_THE PROBLEM_.
Your task is to write out exactly the lines of the listing below, from the first down to the line that holds "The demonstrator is".
####################
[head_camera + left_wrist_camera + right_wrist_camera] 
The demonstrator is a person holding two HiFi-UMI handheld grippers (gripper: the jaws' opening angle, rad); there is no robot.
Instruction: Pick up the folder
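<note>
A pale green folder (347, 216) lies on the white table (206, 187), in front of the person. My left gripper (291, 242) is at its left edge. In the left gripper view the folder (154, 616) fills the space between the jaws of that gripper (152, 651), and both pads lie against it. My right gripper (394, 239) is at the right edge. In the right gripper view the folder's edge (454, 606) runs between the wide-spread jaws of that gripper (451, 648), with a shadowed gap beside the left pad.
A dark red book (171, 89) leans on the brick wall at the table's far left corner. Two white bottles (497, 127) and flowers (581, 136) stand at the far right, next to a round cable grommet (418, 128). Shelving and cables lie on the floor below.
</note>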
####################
_RESPONSE_.
[head_camera + left_wrist_camera + right_wrist_camera] 
The demonstrator is a person holding two HiFi-UMI handheld grippers (gripper: the jaws' opening angle, rad); there is no robot.

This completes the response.